DATA TO USE:
:::::
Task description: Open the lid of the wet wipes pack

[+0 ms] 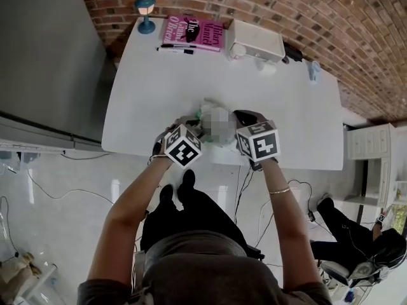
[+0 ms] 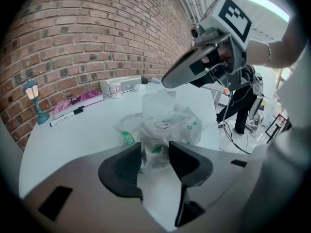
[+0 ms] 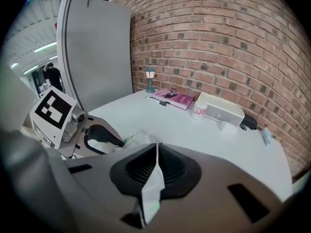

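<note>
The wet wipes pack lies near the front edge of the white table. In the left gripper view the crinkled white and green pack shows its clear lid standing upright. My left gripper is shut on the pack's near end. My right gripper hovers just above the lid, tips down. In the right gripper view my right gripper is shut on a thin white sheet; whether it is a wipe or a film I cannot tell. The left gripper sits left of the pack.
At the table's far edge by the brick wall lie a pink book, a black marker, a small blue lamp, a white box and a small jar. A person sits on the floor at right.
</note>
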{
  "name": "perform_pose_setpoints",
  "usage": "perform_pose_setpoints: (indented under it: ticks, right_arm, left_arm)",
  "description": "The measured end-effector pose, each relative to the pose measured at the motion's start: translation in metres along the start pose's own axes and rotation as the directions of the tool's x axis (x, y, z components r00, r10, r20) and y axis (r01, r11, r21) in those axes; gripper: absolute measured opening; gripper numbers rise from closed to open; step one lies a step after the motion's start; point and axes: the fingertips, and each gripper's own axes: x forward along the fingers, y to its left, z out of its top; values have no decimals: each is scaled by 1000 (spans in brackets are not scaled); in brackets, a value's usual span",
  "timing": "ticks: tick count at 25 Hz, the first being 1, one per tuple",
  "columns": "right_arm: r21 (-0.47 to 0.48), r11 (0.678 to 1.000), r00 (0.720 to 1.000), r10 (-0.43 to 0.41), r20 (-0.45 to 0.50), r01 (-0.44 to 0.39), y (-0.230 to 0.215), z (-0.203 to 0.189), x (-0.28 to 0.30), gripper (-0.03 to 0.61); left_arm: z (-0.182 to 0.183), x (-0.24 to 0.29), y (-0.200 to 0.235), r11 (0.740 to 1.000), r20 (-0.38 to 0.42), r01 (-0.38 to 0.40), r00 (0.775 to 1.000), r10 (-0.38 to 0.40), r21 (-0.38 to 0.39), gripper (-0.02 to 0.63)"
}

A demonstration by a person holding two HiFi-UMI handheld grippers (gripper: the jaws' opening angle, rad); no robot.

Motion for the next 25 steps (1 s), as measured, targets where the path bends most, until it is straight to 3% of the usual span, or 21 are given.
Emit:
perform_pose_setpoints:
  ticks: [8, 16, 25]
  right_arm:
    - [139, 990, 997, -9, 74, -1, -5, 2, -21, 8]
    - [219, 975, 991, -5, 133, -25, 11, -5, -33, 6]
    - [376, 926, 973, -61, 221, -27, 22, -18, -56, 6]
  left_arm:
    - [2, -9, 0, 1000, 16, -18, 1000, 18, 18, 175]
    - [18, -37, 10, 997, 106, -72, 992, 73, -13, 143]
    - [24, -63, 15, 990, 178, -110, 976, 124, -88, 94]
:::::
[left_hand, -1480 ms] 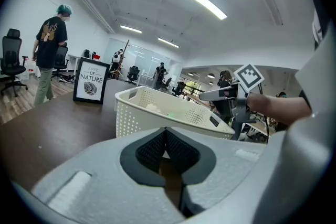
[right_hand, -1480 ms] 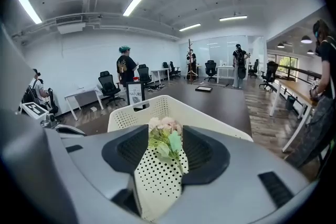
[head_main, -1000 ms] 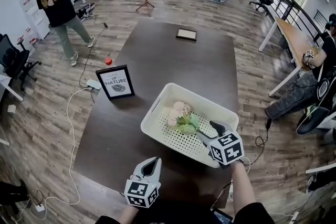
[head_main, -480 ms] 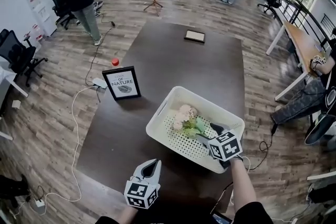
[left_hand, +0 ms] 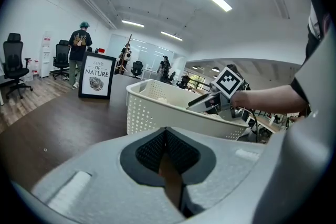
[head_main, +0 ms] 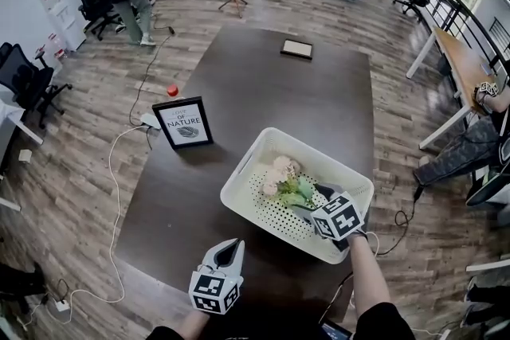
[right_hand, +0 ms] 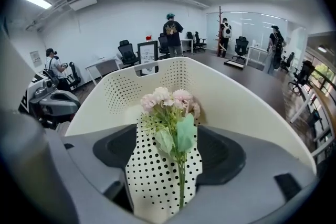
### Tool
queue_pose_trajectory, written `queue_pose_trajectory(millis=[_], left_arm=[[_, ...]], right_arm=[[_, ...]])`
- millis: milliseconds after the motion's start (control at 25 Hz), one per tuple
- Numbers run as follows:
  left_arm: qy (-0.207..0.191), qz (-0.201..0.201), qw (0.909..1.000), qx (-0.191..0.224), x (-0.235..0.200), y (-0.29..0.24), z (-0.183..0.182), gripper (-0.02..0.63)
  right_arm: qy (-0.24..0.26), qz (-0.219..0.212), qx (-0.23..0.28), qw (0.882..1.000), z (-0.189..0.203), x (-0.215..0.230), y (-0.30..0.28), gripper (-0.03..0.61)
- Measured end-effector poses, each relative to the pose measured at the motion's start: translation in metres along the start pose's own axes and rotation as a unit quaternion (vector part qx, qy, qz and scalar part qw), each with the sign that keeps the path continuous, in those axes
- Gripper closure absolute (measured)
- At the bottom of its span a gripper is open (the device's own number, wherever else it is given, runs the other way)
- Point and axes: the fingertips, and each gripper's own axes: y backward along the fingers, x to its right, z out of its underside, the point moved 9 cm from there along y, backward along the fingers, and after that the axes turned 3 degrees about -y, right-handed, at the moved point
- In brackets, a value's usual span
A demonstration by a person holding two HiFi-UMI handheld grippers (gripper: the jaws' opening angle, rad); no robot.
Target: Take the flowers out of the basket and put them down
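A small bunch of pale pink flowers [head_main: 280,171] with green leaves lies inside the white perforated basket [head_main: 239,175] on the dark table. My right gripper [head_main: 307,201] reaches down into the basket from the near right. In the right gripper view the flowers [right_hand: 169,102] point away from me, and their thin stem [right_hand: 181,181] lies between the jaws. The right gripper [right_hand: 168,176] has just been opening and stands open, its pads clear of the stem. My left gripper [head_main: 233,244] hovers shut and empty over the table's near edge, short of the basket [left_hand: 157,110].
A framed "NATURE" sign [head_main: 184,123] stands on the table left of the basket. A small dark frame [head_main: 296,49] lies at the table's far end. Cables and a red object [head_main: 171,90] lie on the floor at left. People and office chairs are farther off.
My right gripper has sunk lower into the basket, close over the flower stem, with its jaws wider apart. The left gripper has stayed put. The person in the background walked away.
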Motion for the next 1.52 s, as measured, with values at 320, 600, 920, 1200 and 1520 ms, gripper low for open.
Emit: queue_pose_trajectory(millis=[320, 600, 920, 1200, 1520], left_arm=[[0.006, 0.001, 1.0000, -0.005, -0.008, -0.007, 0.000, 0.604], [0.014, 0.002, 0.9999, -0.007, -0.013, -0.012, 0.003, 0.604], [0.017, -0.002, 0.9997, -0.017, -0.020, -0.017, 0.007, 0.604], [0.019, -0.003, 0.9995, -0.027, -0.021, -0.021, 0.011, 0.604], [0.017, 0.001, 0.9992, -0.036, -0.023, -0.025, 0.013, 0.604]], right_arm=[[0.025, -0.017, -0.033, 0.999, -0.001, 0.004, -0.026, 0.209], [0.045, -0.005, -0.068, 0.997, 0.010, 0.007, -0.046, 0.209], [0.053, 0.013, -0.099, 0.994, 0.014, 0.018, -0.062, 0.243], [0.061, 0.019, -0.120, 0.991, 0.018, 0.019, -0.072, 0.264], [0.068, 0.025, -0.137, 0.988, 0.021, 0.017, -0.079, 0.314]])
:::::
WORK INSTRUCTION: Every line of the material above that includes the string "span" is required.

WRITTEN ANSWER:
  "description": "The measured end-effector pose, each relative to the pose measured at the motion's start: translation in metres along the start pose's own axes and rotation as the directions of the tool's x axis (x, y, z components r00, r10, r20) and y axis (r01, r11, r21) in those axes; gripper: absolute measured opening; gripper numbers rise from closed to open; step one lies a step after the motion's start; point and axes: the fingertips, and each gripper's own axes: x forward along the fingers, y to its left, z out of its top; values have no decimals: each is scaled by 1000 (spans in brackets are not scaled); in brackets, a value's usual span",
Motion for the next 25 steps (1 s), as measured, targets where the path bends most, until it is straight to 3% of the usual span, or 21 are given.
- At the bottom of its span a gripper is open (the device's own number, wherever else it is given, runs the other way)
- In brackets, a value's usual span

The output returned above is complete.